_TASK TO CARRY OUT:_ Would you please repeat the data that follows, exactly as it reads?

::: MATERIAL PROVIDED

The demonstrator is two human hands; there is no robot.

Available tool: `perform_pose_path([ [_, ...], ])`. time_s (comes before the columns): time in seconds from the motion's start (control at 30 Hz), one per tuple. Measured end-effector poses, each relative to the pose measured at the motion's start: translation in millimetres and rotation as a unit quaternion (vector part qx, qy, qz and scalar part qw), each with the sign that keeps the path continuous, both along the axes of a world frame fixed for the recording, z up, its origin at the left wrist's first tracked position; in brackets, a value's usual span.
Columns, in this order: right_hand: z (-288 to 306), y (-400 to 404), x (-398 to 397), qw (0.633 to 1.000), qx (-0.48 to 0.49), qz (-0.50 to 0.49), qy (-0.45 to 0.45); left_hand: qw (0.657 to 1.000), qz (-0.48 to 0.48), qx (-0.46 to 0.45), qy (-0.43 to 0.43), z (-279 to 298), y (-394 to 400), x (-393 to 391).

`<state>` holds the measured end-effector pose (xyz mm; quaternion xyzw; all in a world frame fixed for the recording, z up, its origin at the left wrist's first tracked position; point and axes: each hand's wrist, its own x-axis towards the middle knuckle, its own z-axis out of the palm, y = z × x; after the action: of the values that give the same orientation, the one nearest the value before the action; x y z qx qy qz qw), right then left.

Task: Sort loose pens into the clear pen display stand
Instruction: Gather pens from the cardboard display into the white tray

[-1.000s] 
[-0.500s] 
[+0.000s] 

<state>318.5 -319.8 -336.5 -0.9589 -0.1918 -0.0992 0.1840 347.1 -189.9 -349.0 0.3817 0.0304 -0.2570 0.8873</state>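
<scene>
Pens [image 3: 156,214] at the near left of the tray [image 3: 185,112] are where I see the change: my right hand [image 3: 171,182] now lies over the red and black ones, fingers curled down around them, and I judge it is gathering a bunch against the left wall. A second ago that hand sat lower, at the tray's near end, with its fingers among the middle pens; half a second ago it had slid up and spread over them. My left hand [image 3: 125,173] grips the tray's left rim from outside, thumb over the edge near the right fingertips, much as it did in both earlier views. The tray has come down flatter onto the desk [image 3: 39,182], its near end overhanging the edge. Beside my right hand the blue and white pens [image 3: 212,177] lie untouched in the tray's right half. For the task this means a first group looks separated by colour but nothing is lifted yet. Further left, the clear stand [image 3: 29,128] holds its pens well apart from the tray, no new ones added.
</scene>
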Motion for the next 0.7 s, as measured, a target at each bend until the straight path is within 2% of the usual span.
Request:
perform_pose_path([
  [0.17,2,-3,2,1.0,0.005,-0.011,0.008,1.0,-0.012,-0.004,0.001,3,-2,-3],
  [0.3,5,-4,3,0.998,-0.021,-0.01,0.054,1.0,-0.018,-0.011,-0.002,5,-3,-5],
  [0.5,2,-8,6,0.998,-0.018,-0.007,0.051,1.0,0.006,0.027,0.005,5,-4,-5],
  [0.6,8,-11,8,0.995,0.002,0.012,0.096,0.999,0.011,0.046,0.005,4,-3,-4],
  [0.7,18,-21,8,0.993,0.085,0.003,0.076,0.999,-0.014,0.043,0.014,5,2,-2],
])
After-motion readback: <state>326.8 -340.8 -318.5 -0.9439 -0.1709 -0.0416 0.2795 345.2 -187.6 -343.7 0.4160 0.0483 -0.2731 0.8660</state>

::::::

_REPLY:_
The demonstrator is two human hands; there is no robot.

Available tool: `perform_pose_path([ [_, ...], ])`. time_s (comes before the columns): time in seconds from the motion's start (control at 30 Hz), one per tuple. Measured end-effector poses, each relative to the pose measured at the motion's start: translation in millimetres and rotation as a unit quaternion (vector part qx, qy, qz and scalar part qw), each with the sign that keeps the path continuous, both along the axes of a world frame fixed for the recording, z up, its origin at the left wrist's first tracked position; in brackets, a value's usual span.
Columns, in this order: right_hand: z (-288 to 306), y (-400 to 404), x (-398 to 397), qw (0.633 to 1.000), qx (-0.48 to 0.49), qz (-0.50 to 0.49), qy (-0.45 to 0.45); left_hand: qw (0.657 to 1.000), qz (-0.48 to 0.48), qx (-0.46 to 0.45), qy (-0.43 to 0.43), z (-279 to 298), y (-394 to 400), x (-393 to 391).

`<state>` holds the measured end-effector pose (xyz mm; quaternion xyzw; all in a world frame fixed for the recording, z up, its origin at the left wrist's first tracked position; point and axes: each hand's wrist, its own x-axis towards the middle knuckle, its own z-axis out of the palm, y = z × x; after the action: of the values that give the same orientation, the one nearest the value before the action; x y z qx qy qz qw), right then left.

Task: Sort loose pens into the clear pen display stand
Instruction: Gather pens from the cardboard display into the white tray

[-1.000s] 
[-0.500s] 
[+0.000s] 

<state>318.5 -319.8 -336.5 -0.9589 -0.1918 -0.0992 0.1840 347.1 -189.9 -349.0 0.3817 0.0304 -0.2570 0.8873</state>
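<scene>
Pens [image 3: 156,214] at the near left of the tray [image 3: 185,112] are where I see the change: my right hand [image 3: 171,182] now lies over the red and black ones, fingers curled down around them, and I judge it is gathering a bunch against the left wall. A second ago that hand sat lower, at the tray's near end, with its fingers among the middle pens; half a second ago it had slid up and spread over them. My left hand [image 3: 125,173] grips the tray's left rim from outside, thumb over the edge near the right fingertips, much as it did in both earlier views. The tray has come down flatter onto the desk [image 3: 39,182], its near end overhanging the edge. Beside my right hand the blue and white pens [image 3: 212,177] lie untouched in the tray's right half. For the task this means a first group looks separated by colour but nothing is lifted yet. Further left, the clear stand [image 3: 29,128] holds its pens well apart from the tray, no new ones added.
</scene>
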Motion for the next 0.7 s, as measured, a target at each bend until the straight path is within 2% of the usual span.
Request:
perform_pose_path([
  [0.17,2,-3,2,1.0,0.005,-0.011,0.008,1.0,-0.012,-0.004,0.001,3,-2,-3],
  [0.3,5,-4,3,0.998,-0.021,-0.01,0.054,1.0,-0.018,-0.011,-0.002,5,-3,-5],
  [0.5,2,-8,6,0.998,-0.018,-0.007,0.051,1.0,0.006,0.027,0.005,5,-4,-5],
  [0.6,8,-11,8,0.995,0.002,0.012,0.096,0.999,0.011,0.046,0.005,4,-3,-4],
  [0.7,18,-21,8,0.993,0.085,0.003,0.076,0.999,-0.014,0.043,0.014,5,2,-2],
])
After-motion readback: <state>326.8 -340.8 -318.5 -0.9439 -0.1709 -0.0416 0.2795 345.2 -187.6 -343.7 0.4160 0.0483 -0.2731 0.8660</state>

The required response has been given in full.